From a technological point of view, “day” is a meaningless time unit. This type of outlook views time as a space that we travel through, it is as flat and faceless as other dimensions. There is no significant difference between one day and another, there is no clear border between them either - merely a completion of one spin of the globe. When the world we live in provides us with high speed communication connections to the other side of the planet, the borderlines of what a day is are further blurred, because we are faced with the different day times throughout the globe. In this type of world, what significance can there possibly be for the cycle of changing days?

But, if we return to the flow of private daily lives, we can approach a different view of days. In actuality we do not live in the plain scientific time, and our days are not ‘exactly the same’ or faceless. We evaluate our moods by good or bad days, asking “how was your day?” we go to sleep and wake up to a new day. These are not just common phrases; the way we speak expresses the simple human experience that views the changing of the day as a significant occurrence. Here we build a different attitude: the day is not an indifferent time that we just pass through, but rather it has a face, a specific character, and it ‘acts’ in relation to us.

This outlook allows us to speak of Shabbat and Chag as days with a special illumination wholly there own, that can be felt in all facets of life. The Kabbalists teach us that each day is ‘ruled’ by a different aspect of god’s attributes, one day is not like the next and we are invited to embrace this change in days. It is possible to be indifferent to the light of a specific day and disregard it, but it is also possible to keep your eyes wide open and be influenced by that day’s mood.

Furthermore it seems that the Chanukah candles elevate us to an even higher level, different then the previous one. Rabbi Menachem Mendel of Kosov teaches that the day not only shines to us, but also turns to us for illumination. Not only does the day have a face, but it needs us as well. Every day is an opportunity waiting to be realized, and only man can make it a reality. The light of a day is only the first level, with the duty of encouraging us to shine our own light. The day expects us to extract it from exile to redemption, to give it life with a good deed, learning or prayer. To take the power that the day bestows upon us and use it to accomplish something - that is the redemption of the day.

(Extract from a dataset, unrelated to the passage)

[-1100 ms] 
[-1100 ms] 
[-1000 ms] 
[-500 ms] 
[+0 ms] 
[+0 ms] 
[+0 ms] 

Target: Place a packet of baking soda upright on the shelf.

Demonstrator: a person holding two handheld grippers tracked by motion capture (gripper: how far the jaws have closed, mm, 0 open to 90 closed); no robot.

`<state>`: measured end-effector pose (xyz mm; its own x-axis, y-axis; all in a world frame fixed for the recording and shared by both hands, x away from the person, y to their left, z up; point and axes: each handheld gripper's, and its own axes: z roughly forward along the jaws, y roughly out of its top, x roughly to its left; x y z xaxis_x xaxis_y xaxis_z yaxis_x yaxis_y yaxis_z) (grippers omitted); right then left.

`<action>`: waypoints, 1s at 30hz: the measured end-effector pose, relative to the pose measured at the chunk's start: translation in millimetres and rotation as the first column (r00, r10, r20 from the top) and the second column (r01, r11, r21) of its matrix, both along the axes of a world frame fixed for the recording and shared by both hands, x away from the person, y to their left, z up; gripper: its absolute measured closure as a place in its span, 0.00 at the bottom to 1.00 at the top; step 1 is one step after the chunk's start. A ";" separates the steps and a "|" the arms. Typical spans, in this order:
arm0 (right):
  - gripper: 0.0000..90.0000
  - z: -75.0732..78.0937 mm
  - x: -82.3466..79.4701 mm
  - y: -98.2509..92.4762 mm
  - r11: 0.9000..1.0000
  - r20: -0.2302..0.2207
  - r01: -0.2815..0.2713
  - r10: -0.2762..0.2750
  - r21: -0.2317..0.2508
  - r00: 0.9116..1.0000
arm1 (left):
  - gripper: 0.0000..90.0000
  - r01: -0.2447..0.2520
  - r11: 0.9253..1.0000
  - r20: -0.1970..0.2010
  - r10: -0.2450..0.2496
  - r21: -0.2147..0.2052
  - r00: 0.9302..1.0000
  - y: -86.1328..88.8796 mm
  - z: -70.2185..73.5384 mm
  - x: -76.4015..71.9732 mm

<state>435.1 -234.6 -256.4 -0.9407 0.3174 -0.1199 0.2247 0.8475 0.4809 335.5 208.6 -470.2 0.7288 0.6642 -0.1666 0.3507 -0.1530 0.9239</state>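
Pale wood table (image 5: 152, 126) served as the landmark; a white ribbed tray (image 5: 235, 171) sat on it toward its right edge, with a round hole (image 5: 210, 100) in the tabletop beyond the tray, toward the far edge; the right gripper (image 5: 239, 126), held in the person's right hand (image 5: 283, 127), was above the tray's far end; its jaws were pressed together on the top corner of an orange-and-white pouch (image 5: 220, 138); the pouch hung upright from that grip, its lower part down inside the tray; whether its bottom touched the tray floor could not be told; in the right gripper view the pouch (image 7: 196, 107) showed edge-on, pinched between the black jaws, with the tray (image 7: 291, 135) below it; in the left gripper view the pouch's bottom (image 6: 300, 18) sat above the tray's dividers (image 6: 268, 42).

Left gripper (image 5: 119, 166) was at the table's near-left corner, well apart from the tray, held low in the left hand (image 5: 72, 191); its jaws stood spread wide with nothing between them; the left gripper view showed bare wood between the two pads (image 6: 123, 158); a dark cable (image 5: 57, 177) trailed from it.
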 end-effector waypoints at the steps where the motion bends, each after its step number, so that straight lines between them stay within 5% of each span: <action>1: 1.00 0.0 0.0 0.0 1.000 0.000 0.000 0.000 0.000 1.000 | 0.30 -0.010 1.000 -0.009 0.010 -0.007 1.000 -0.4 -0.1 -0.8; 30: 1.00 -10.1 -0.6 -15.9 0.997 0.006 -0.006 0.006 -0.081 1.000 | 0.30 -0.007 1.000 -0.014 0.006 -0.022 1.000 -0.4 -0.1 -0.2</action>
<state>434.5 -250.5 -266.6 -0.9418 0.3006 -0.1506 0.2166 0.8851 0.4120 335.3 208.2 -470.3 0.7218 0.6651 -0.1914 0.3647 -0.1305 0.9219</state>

Such a day does not idly pass but is carried on with us, as the Zohar says of Avraham - who passed on to the next world and “all his days were with him”. It is not enough to accept the day as a passing experience, we are obligated to alight with the time of light we are given.

In the Midrash quoted earlier, about lighting the candles in the temple, the lighting expresses the community of Israel’s willingness, which moves them from the position of receiving God’s light, to one of actively creating light.

Our Chanukah candles, which are in memory of the eternal lighting in the temple, direct us to such an outlook. This is the final stage in a process that is often relevant and needed: from a gray flat meaninglessness, through a position filled with experiences and feeling - but remains passive, and on to a stage in which one is creative and taking responsibility. This process is true for days as well as Torah learning: a day, like a learning experience, can indifferently pass by even if some participation takes place for some reason. The first step is to open up and receive, to experience the richness and colorful world of learning. At this point an inner connection is formed. But still it is a position of experience seeking, even if it is a deep spiritual experience. The light must be internalized, and then it is within its power to shine back at the Torah, each person according to his or her own strength, because it too is in need of our illumination and renewal.